Lunedì 1 Luglio 2024
RENAUD DEHOUSSE
Elezioni

Europee 2024, il voto più importante. La Ue decide il suo futuro e la destra sogna la leadership

È iniziato ieri dai Paesi Bassi il lungo processo elettorale, domani e domenica tocca all’Italia. L’analisi del rettore della Johns Hopkins University sulle poste in gioco nazionali ed europee

Roma, 7 giugno 2024 – La campagna per le elezioni europee ha portato in evidenza alcuni cambiamenti importanti nelle regole del gioco, sebbene non si tratti di una rottura radicale con il passato: rappresentano in larga misura una sorta di sondaggio sulla popolarità dei singoli governi europei in carica. La campagna, dominata da politici nazionali, tende a concentrarsi su argomenti nazionali.

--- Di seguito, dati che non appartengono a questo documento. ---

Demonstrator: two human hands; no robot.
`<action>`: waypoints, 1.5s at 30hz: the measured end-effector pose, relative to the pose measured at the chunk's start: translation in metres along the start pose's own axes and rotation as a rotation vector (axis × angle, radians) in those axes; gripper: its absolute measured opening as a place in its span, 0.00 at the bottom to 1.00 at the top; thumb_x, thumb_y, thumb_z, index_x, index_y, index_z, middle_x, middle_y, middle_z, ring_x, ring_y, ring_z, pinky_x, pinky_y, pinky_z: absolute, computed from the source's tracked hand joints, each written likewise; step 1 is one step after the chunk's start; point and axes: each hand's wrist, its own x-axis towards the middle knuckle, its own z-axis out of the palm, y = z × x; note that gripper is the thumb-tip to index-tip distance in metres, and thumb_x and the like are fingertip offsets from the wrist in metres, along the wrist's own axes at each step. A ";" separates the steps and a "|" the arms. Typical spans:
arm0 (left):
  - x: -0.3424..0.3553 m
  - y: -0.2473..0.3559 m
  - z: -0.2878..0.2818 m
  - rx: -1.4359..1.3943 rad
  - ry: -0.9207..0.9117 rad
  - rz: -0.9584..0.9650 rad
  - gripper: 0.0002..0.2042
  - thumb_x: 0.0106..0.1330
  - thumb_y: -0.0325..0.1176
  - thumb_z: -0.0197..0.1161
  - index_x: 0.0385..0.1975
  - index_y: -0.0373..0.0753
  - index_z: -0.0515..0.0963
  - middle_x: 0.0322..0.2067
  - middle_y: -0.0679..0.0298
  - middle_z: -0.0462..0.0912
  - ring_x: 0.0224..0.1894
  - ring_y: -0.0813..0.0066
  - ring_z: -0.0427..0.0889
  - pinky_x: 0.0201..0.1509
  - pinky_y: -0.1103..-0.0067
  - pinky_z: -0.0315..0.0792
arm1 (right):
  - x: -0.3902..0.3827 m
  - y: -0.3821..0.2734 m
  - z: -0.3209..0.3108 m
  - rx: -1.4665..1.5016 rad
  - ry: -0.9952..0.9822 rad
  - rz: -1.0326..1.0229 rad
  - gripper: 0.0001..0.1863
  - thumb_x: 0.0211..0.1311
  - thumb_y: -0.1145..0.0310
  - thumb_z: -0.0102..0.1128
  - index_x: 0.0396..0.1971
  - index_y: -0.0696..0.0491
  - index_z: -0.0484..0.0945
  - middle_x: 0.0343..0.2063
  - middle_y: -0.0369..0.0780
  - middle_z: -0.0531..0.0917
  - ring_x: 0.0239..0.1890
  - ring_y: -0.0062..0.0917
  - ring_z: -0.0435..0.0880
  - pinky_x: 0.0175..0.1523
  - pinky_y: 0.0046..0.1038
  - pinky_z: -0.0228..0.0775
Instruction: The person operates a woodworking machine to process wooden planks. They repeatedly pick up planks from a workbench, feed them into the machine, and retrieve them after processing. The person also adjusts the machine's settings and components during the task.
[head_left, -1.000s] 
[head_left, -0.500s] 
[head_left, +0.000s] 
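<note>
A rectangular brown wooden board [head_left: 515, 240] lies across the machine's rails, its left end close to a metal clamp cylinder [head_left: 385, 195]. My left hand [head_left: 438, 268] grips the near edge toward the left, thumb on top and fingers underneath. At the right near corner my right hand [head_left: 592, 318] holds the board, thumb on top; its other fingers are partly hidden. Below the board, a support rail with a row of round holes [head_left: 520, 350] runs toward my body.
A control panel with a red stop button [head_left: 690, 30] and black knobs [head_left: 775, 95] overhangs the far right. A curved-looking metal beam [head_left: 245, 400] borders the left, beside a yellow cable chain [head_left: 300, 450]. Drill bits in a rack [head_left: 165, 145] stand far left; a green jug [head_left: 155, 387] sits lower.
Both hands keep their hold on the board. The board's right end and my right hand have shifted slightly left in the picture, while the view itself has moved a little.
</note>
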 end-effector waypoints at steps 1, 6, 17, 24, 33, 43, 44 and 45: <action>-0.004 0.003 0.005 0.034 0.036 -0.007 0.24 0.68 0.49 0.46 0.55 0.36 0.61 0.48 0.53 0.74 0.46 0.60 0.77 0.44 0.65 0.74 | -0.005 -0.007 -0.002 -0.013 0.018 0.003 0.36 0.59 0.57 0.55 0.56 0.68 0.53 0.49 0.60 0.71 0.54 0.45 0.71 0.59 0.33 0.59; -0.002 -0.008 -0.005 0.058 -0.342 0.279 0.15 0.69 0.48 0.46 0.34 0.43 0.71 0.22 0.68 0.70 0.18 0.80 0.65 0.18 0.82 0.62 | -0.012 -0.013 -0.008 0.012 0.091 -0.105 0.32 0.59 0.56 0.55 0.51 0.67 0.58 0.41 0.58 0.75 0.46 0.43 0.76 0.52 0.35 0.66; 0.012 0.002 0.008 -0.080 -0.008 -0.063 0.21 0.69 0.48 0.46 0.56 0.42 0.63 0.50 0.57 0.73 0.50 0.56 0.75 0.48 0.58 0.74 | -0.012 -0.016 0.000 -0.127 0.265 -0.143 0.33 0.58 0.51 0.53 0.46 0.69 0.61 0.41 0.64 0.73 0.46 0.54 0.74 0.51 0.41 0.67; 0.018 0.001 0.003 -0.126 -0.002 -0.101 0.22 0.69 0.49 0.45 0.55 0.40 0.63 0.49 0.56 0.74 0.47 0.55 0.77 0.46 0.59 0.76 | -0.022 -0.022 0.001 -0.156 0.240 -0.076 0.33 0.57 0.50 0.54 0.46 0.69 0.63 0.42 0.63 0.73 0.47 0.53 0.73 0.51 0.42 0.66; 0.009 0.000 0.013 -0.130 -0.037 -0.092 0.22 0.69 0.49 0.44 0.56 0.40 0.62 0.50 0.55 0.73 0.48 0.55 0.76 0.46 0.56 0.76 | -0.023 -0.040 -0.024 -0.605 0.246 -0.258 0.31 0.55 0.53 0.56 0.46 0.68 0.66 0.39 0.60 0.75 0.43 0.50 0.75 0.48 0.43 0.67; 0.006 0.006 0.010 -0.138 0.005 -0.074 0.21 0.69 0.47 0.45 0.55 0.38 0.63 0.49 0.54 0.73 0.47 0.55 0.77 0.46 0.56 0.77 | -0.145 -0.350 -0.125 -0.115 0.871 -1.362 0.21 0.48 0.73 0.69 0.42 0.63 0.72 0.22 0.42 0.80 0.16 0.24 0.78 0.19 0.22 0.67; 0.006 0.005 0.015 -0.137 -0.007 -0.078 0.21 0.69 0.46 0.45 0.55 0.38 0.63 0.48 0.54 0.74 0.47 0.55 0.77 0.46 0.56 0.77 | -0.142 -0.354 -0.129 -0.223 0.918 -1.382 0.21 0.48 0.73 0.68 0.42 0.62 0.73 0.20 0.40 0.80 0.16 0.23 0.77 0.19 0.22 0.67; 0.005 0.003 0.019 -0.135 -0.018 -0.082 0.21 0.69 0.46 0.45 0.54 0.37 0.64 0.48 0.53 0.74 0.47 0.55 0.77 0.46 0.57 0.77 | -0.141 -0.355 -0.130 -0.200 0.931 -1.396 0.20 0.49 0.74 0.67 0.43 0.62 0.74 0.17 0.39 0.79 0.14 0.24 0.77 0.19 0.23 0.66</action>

Elezioni Europee, la leader liberale olandese Dilan Yesilgoz al seggio
Elezioni Europee, la leader liberale olandese Dilan Yesilgoz al seggio

In Italia, la discesa in campo di Giorgia Meloni è principalmente destinata a dimostrare il primato del centrodestra e del suo partito, la segretaria del Pd Elly Schlein ha ritenuto utile candidarsi per consolidare la sua posizione nel partito ed entrambe hanno detto che non hanno intenzione di sedere nel Parlamento Ue. In Francia, le opposizioni fanno campagna per ottenere un nuovo voto di sfiducia contro il presidente Macron. In Spagna è in palio la leadership di Pedro Sanchez. È così dalle prime elezioni del 1979: come le elezioni di metà mandato per i presidenti americani, servono spesso a sconfessare chi è al governo.

Nonostante tutto ciò, vi è una novità: emergono segni di logiche transnazionali. Da una parte, l’affermazione delle destre, prime o seconde nei sondaggi in una maggioranza di Paesi membri dell’Unione. Non è la prima volta che succede: nella seconda metà degli anni 90 arrivò al potere quasi simultaneo una serie di governi di sinistra. Stavolta, tuttavia, si parla di un possibile cambiamento di alleanze a livello europeo. Sarebbe immaginabile una maggioranza fra il centrodestra e la destra, alternativa alle “larghe intese” fra partiti tradizionali? Potrebbe una siffatta maggioranza determinare la scelta della nuova leadership europea? Non è scontato ma il semplice fatto che se ne possa parlare costituisce di per sé una novità interessante.

Questa prospettiva sta già dando luogo a nuove dinamiche: Marine Le Pen si è rivolta a Giorgia Meloni, prospettando la possibilità di costituire un mega gruppo di destra a Strasburgo, secondo solo al Partito popolare europeo. La ricerca di nuove convergenze non riguarda solo le poltrone ma anche le politiche: da mesi, si assiste a un’offensiva della destra contro il cosiddetto Green Deal sull’emergenza climatica, priorità principale della Commissione von der Leyen.

La posta in gioco in queste elezioni è anche la presidenza della nuova Commissione Ue. L’Europa sta andando oltre il modello intergovernativo: dal 2014 si assiste a un’evoluzione verso una maggiore trasparenza. In quell’occasione, la scelta di Juncker, prima contestata, apparve poi chiara dopo il primato del Ppe alle elezioni.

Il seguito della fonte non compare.